Washington (EE.UU.) — Un grupo de manifestantes, entre ellos una mujer disfrazada de pastilla de mifepristona, se congregó frente al Tribunal Supremo de EE.UU. el pasado 2 de abril de 2025 para protestar contra los intentos de restringir el acceso al fármaco abortivo. La imagen, captada por el fotógrafo Drew Angerer para AFP vía Getty Images, refleja la tensión que rodea al debate sobre el aborto en el país.
El pasado viernes por la tarde, el Tribunal de Apelaciones del 5º Circuito de EE.UU., conocido por su postura ultraconservadora, volvió a intentar bloquear el acceso a la mifepristona, un fármaco clave en los abortos farmacológicos. Esta no es la primera vez que el tribunal actúa en este sentido: en 2023 ya intentó prohibir su uso, pero el Tribunal Supremo anuló su decisión por unanimidad al considerar que los tribunales federales no tenían jurisdicción para intervenir en el caso.

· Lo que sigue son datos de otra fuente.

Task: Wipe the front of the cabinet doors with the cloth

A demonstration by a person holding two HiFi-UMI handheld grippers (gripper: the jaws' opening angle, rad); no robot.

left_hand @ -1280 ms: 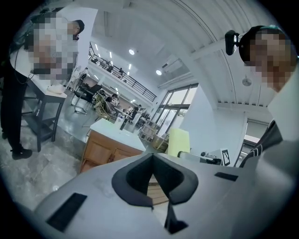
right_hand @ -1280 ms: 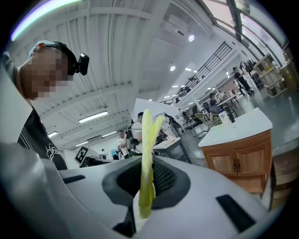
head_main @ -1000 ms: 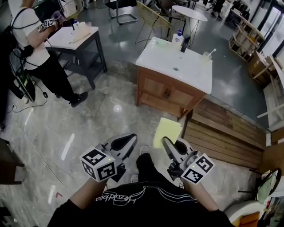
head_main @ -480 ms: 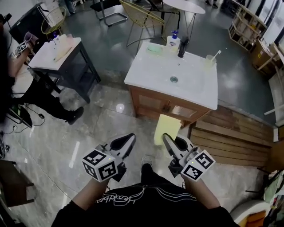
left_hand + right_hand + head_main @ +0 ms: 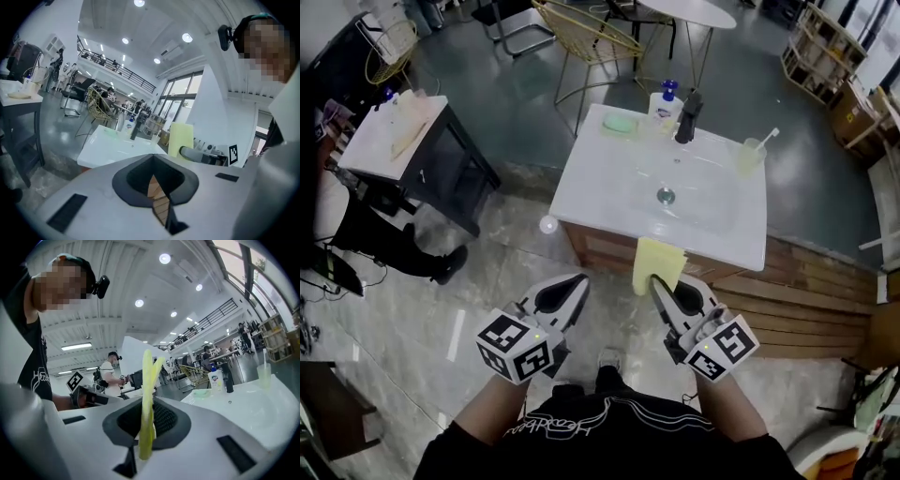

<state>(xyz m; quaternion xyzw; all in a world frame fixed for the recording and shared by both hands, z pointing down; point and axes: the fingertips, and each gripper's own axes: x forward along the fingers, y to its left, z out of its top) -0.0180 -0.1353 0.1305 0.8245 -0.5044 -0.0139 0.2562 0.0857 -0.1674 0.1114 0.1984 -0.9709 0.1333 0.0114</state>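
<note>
The wooden cabinet (image 5: 592, 251) under the white sink top (image 5: 609, 178) stands just ahead of me; the top hides most of its doors. A yellow cloth (image 5: 659, 264) stands upright from my right gripper (image 5: 658, 285), which is shut on it, and overlaps the top's front edge. In the right gripper view the cloth (image 5: 146, 399) is pinched between the jaws. My left gripper (image 5: 575, 287) is held level beside it, shut with nothing in it. The left gripper view shows the cloth (image 5: 181, 138) and the sink top (image 5: 112, 143).
On the sink top stand a soap bottle (image 5: 664, 101), a black tap (image 5: 688, 114), a green soap dish (image 5: 619, 124) and a cup with a toothbrush (image 5: 752, 155). A dark table (image 5: 422, 150) and a person's legs (image 5: 384, 246) are at left. Wooden planks (image 5: 811, 292) lie at right.
The sink cabinet has come much closer, and I now look down on its top. Both grippers keep the same pose, the right one still holding the cloth.
</note>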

Ante la nueva medida del 5º Circuito, dos empresas farmacéuticas que producen mifepristona, Danco Laboratories y GenBioPro, han solicitado al Tribunal Supremo que intervenga. Los casos, denominados Danco Laboratories v. Louisiana y GenBioPro v. Louisiana, plantean los mismos argumentos legales que ya fueron rechazados en el caso FDA v. Alliance for Hippocratic Medicine (2024), donde el Supremo falló a favor de mantener el acceso al fármaco.
Los expertos coinciden en que el Tribunal Supremo debería resolver estos nuevos casos con una sentencia unánime similar a la de 2024, reafirmando que ningún tribunal federal tiene jurisdicción para cuestionar la aprobación de la mifepristona por parte de la Agencia de Alimentos y Medicamentos (FDA).
Un precedente que podría repetirse
El magistrado Samuel Alito, conocido por su postura antiabortista, emitió una orden temporal el pasado 2 de abril bloqueando la decisión del 5º Circuito hasta el 11 de mayo. Este gesto ha generado esperanza entre los defensores del derecho al aborto, aunque persiste el temor a que el Tribunal Supremo no siga su propio precedente.
Desde que los republicanos obtuvieron una mayoría reforzada en el Supremo, este ha emitido varias decisiones que contradicen sus propios precedentes. Por ejemplo, en el caso Medina v. Planned Parenthood (2025), los magistrados republicanos revocaron una sentencia de solo dos años antes para eliminar la financiación federal a proveedores de abortos. En Whole Woman’s Health v. Jackson (2021), cinco de los magistrados republicanos sentaron un precedente peligroso al sugerir que los estados podrían abolir derechos constitucionales persiguiendo a quienes los ejercieran.
Aunque los argumentos de las empresas farmacéuticas en el caso Danco son sólidos desde el punto de vista legal, la incertidumbre sobre si el Supremo respetará su propio fallo en Alliance sigue latente.
¿Por qué es crucial la mifepristona?
La decisión del 5º Circuito en el caso Danco amenaza con eliminar el acceso a la mifepristona en todo el país, incluso en estados donde el aborto es legal. Esto se debe a que el fármaco, aprobado por la FDA en 2000, es uno de los dos medicamentos utilizados en los abortos farmacológicos, junto con el misoprostol. Su prohibición o restricción tendría un impacto devastador en los derechos reproductivos de millones de mujeres.
El acceso a la mifepristona no solo afecta a quienes optan por abortos farmacológicos, sino que también podría sentar un precedente para futuros intentos de restringir otros medicamentos aprobados por la FDA. Por ello, la decisión del Tribunal Supremo en este caso será determinante para el futuro del aborto en EE.UU.